Article image

by Author Unknown

July 19, 2000

Enjoyed many records and firsts

Steve Clark, living in San Anselmo, Calif., spent two years in the Army and has practiced civil law since 1969. He is a Masters swimmer with San Francisco's The Olympic Club and is married to Etta, author of "Growing Old is Not For Sissies," a photographic book of aging athletes—look for it's sequel! He is the father of Nina, Nicki and Kim Clark. (from "ISHOF Headlines", Summer 1998)

Steve Clark (USA) was inducted into the International Swimming Hall of Fame as an Honor Swimmer in 1966. The following text was included in the program for the induction ceremony of that year:

Steve Clark, U.S.A., swam the 1960 Olympics out of Los Altos High School and the 1964 Olympics out of Yale and Santa Clara. He won five NCAA individual championships at Yale and six AAU titles for Santa Clara Swim Club. He won three gold medals at the Tokyo Olympics, setting a world record of 52.9 for the 100-meter freestyle.

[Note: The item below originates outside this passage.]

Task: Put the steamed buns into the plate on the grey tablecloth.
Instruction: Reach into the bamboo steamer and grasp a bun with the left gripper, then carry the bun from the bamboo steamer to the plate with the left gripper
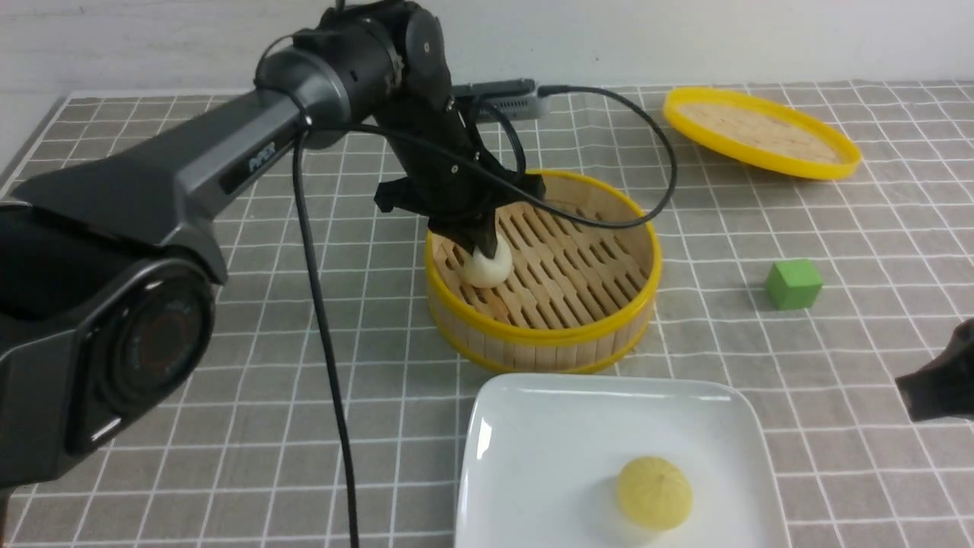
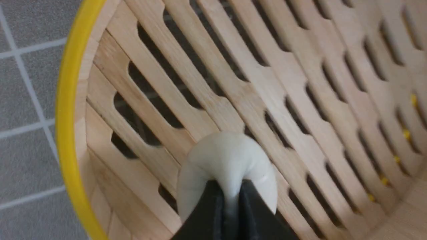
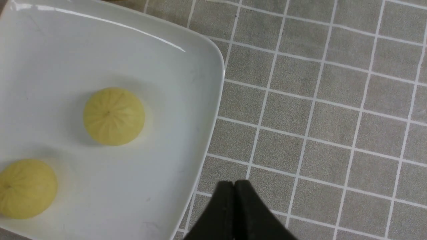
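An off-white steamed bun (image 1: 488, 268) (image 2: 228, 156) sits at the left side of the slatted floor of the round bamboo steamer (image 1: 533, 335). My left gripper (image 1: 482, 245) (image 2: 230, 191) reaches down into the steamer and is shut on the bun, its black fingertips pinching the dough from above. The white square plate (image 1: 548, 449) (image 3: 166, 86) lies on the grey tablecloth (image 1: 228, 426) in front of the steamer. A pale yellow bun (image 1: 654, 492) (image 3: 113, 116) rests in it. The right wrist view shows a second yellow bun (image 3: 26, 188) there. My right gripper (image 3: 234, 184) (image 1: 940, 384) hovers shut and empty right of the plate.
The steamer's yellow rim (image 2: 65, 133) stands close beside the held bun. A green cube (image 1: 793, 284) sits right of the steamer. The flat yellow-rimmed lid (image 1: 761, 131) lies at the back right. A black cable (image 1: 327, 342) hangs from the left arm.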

Clark is the first man in the world to have swum faster than 21 seconds for 50 yards, 46 seconds for 100 yards, 53 seconds for 100 meters, 1:50 for 200 yards and two minutes for 200 meters.

Clark's nine world records would have been at least 29 in an earlier time when FINA was accepting short course times for 50, 100, 200 and 220-yard, 100-meter and 200-meter freestyle. Steve Clark was Santa Clara's first great male swimmer at the time Hall of Famer Chris Von Saltza was Santa Clara's premier woman swimmer. Whereas Chris' father characterized Chris by saying, "The longer the distance, the better the Von Saltza," he might have added, "and the shorter the distance, the better the Clark." Steve Clark was unquestionably the world's fastest freestyle sprint swimmer for five years, retiring to Harvard Law School with his records unchallenged.

In speculating on what might have been, swim buffs will always wonder on the fate that might have kept Steve from being the first man to win four gold medals in an Olympiad. Steve had tendonitis in his shoulder during the USA's sudden-death Olympic Trials. His fourth place made the team, but only as a relay swimmer. By Tokyo, the tendonitis was gone, but U.S. rules limited Steve to three relays and three gold medals. He started off the 400-freestyle relay in the fastest gun start 100 of the Olympics. It was a new world record, but Steve didn't get to do it when it would count for that fourth gold medal.

Clark's book, "Competitive Swimming As I See It" is a swimming best seller.